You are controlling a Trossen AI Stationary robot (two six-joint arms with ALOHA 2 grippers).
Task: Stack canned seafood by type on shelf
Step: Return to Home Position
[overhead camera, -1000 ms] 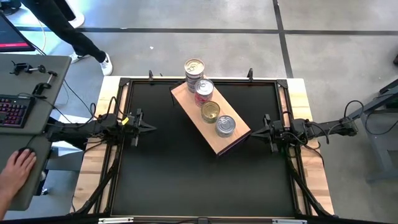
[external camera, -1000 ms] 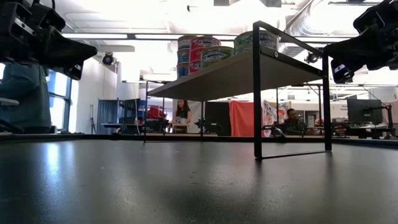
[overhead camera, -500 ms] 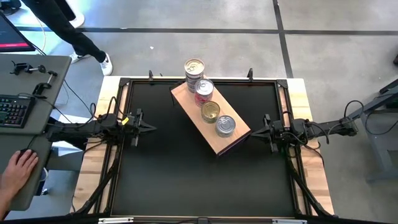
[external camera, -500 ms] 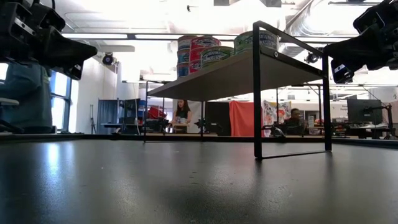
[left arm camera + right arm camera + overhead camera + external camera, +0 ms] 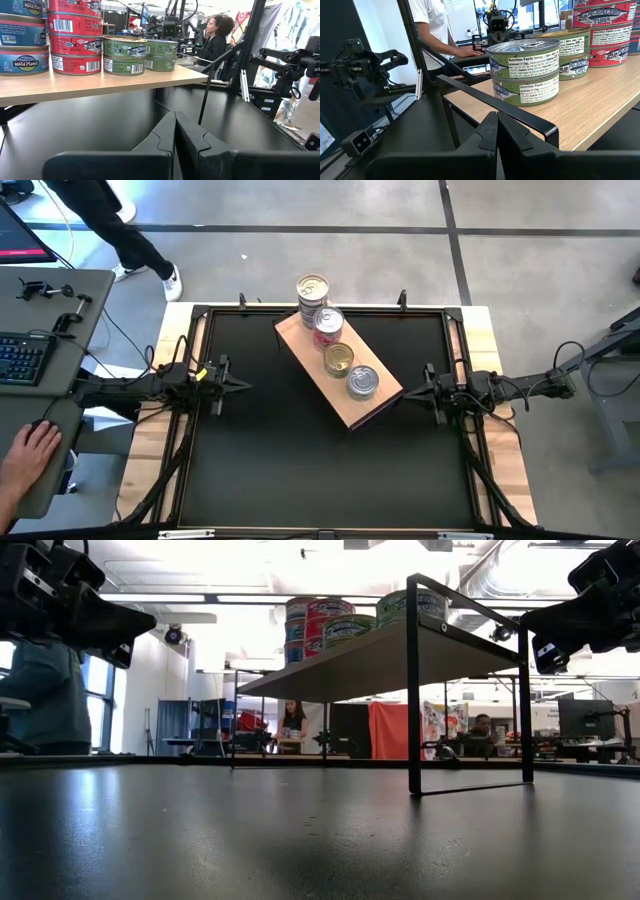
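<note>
While the arms wait: the left gripper (image 5: 240, 385) is held at the left table edge and the right gripper (image 5: 408, 393) at the right edge, both well apart from the shelf (image 5: 350, 408).
Pincers: in each wrist view the fingers are seen pressed together, with nothing between them.
Change: no shift in arms or tins is found against the earlier pictures; only the person (image 5: 110, 228) beyond the far left corner has stepped a little.
Meaning: the stacking is judged complete and the return home all but done, since no tin is seen on the black table (image 5: 300, 470).
Tins: four stacks are set in a row along the shelf. From near end to far these are a silver-lidded green stack (image 5: 524, 72), a gold-lidded green stack (image 5: 561, 50), a red stack (image 5: 74, 35) and a blue stack (image 5: 22, 37).
Hidden: the red and blue stacks are cut off in the wrist views, so their count cannot be given. In the low view the shelf is met from beneath and all lids are concealed.
Beyond: seated people in the room are only faintly made out.
</note>
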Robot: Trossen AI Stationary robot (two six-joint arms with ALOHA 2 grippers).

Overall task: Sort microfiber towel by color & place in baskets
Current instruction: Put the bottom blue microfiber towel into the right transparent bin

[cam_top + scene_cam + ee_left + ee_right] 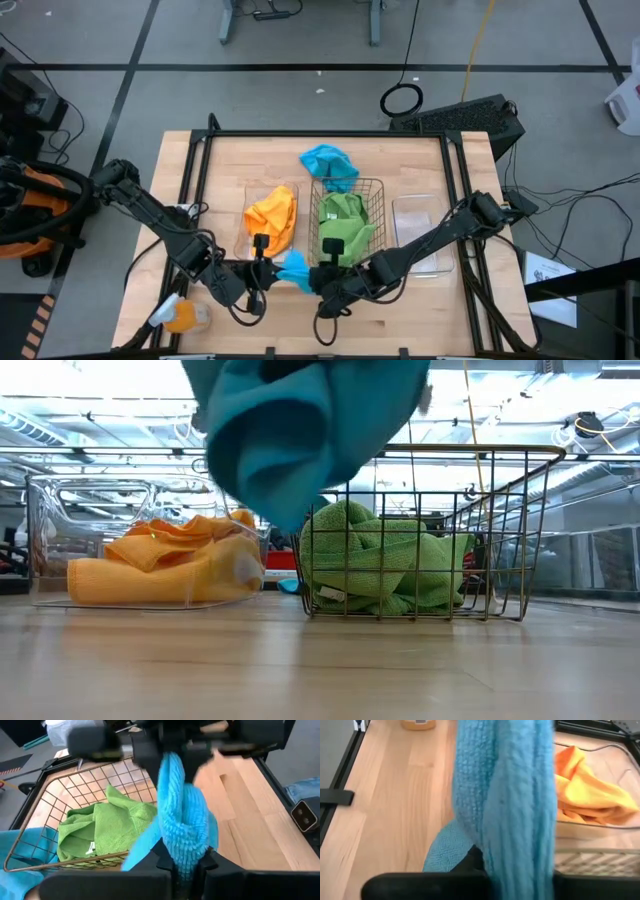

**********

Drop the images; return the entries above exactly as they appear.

* RESPONSE FOR THIS EXERCISE *
You are controlling a Trossen AI Stationary robot (two six-joint arms with ALOHA 2 grippers).
Task: Stack canned seafood by type on shelf
Step: Return to Home Position
[overhead camera, -1000 ms] 
[external camera, -1000 ms] 
[overhead camera, -500 ms] 
[external camera, -500 ms] 
[left arm camera + right arm camera + overhead camera + external camera, +0 ms] 
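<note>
While the arms wait: the left gripper (image 5: 240, 385) is held at the left table edge and the right gripper (image 5: 408, 393) at the right edge, both well apart from the shelf (image 5: 350, 408).
Pincers: in each wrist view the fingers are seen pressed together, with nothing between them.
Change: no shift in arms or tins is found against the earlier pictures; only the person (image 5: 110, 228) beyond the far left corner has stepped a little.
Meaning: the stacking is judged complete and the return home all but done, since no tin is seen on the black table (image 5: 300, 470).
Tins: four stacks are set in a row along the shelf. From near end to far these are a silver-lidded green stack (image 5: 524, 72), a gold-lidded green stack (image 5: 561, 50), a red stack (image 5: 74, 35) and a blue stack (image 5: 22, 37).
Hidden: the red and blue stacks are cut off in the wrist views, so their count cannot be given. In the low view the shelf is met from beneath and all lids are concealed.
Beyond: seated people in the room are only faintly made out.
</note>
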Robot: Trossen AI Stationary robot (two six-joint arms with ALOHA 2 grippers).

Overall task: Sort microfiber towel by color & place in baskets
Current instruction: Put the bottom blue microfiber towel into the right transparent bin

[cam_top + scene_cam + ee_left + ee_right] 

For this exercise, the answer is now complete.